Dinsmore & Shohl, LLP, and R. Samuel Gilley, for Defendant-Appellee.
OPINION
Zayas, Judge.
{¶1} Plaintiff-appellant Roger Paul brings this appeal to challenge the trial court's grant of summary judgment in favor of defendant-appellee PNC Bank, National Association ("PNC"). For the following reasons, we overrule the three assignments of error and affirm the judgment of the trial court.
Factual Background
{¶2} On July 15, 2005, plaintiff-appellant Roger Paul opened a safe deposit box ("the box") at PNC's Symmes Township branch location. He executed a lease agreement for the box, which listed an annual rental fee of $35. The lease was "for a period of one year," but also contained the following provision:
At the expiration of this lease, it may be renewed for a further term of one year, and thereafter from year to year upon the same general terms, conditions and agreements as are herein contained and at the Lessor's then current rental charge. If a renewal lease in writing shall not be executed, then this instrument shall of itself operate as or be held to be a renewal or successive renewal hereof, subject to the right of cancellation as herein provided.

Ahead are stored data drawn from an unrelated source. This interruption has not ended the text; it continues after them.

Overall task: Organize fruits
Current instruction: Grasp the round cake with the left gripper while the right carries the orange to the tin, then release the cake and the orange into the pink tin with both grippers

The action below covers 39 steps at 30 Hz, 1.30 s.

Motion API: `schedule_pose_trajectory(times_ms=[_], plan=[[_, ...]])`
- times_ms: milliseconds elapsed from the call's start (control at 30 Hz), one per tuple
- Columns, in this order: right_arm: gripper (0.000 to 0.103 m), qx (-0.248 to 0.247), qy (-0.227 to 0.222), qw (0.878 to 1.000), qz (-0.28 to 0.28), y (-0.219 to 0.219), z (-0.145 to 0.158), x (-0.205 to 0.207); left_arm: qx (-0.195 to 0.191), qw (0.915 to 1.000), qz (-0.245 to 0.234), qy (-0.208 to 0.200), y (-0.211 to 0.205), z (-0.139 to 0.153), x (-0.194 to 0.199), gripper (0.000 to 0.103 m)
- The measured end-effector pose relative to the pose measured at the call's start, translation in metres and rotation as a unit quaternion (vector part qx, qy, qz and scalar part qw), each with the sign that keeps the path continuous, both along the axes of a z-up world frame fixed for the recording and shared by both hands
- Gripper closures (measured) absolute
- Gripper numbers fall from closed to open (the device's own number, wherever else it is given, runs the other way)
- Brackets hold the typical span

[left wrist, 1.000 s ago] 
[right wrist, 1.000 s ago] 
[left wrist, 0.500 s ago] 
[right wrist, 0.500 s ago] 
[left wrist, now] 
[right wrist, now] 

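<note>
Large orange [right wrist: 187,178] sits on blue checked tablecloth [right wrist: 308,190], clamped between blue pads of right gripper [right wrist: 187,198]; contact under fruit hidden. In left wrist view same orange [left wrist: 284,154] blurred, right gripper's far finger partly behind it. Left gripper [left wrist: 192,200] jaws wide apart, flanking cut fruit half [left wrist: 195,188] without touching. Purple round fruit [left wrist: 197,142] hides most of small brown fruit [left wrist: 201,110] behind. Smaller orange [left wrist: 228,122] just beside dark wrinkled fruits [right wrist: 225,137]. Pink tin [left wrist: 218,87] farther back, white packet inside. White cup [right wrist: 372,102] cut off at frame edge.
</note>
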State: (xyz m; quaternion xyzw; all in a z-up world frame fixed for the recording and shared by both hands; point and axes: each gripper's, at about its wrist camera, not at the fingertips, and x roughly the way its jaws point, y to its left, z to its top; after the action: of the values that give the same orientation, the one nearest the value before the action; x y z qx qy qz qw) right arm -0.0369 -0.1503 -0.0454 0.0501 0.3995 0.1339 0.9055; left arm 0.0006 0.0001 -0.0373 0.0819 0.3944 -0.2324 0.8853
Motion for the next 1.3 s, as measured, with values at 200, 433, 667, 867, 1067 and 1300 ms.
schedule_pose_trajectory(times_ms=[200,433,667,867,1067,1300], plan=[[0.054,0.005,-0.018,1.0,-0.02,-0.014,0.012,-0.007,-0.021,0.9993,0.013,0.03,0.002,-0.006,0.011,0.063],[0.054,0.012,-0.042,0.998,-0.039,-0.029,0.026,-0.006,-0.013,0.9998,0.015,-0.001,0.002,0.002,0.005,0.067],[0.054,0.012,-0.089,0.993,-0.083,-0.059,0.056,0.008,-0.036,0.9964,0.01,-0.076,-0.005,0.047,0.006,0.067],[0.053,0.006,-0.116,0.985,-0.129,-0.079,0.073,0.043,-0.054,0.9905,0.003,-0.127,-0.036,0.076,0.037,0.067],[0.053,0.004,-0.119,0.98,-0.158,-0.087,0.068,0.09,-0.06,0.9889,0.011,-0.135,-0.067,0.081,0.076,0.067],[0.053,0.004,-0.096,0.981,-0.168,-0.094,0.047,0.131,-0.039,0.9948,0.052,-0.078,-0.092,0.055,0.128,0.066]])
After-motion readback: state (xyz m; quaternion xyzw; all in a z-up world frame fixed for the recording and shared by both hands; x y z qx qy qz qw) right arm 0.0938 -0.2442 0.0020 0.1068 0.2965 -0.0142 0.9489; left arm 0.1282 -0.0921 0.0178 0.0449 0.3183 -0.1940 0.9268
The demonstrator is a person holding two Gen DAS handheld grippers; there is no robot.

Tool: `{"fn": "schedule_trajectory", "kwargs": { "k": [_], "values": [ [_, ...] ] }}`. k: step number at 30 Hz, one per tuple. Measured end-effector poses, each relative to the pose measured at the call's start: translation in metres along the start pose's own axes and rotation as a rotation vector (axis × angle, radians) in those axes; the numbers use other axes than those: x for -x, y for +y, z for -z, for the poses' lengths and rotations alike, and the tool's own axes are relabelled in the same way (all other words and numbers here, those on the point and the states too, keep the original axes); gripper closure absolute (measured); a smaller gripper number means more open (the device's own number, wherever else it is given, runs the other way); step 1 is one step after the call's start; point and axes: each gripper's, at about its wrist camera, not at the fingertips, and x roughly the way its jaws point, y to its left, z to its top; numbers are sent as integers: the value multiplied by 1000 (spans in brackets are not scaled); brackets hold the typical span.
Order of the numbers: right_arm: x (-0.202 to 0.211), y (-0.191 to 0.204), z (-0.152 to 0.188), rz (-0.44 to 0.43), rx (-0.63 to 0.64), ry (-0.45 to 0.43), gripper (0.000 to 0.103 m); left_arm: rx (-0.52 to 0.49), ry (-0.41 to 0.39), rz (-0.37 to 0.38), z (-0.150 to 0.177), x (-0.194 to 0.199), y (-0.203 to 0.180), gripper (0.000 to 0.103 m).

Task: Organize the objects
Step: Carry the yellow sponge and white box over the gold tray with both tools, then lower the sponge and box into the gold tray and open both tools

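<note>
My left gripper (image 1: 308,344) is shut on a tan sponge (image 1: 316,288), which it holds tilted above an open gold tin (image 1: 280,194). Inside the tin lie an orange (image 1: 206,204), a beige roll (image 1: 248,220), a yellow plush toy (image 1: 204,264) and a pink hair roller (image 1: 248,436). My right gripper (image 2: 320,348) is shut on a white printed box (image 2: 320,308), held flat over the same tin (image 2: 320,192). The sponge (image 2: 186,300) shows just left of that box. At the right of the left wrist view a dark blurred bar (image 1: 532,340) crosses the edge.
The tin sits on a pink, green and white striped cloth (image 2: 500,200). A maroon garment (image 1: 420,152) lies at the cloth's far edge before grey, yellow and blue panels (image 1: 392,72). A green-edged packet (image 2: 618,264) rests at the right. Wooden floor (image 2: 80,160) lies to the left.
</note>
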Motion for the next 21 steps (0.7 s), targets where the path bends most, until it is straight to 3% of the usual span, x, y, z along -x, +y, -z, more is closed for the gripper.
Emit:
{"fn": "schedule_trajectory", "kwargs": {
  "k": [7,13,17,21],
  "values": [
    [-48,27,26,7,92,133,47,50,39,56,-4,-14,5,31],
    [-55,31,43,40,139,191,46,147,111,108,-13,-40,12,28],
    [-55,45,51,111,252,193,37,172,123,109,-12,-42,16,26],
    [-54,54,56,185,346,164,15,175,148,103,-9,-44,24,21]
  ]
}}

Additionally, the lease contained a provision which authorized the annual rental fee to be debited from Paul's "SAV" account, beginning on July 15, 2006. PNC reserved the right to cancel the lease after ten days written notice to Paul.
{¶3} Paul asserted that, upon the opening of the box, he deposited several items in the box for safekeeping including two rings, a ten-ounce gold bar, a survivor's affidavit, and a Krugerrand. He averred that the first payment for the box was made by check on July 15, 2005, and the second payment for the box was automatically debited from his checking account on July 17, 2006. Paul claimed the remaining annual lease payments were waived by PNC after he opened an investment account with PNC.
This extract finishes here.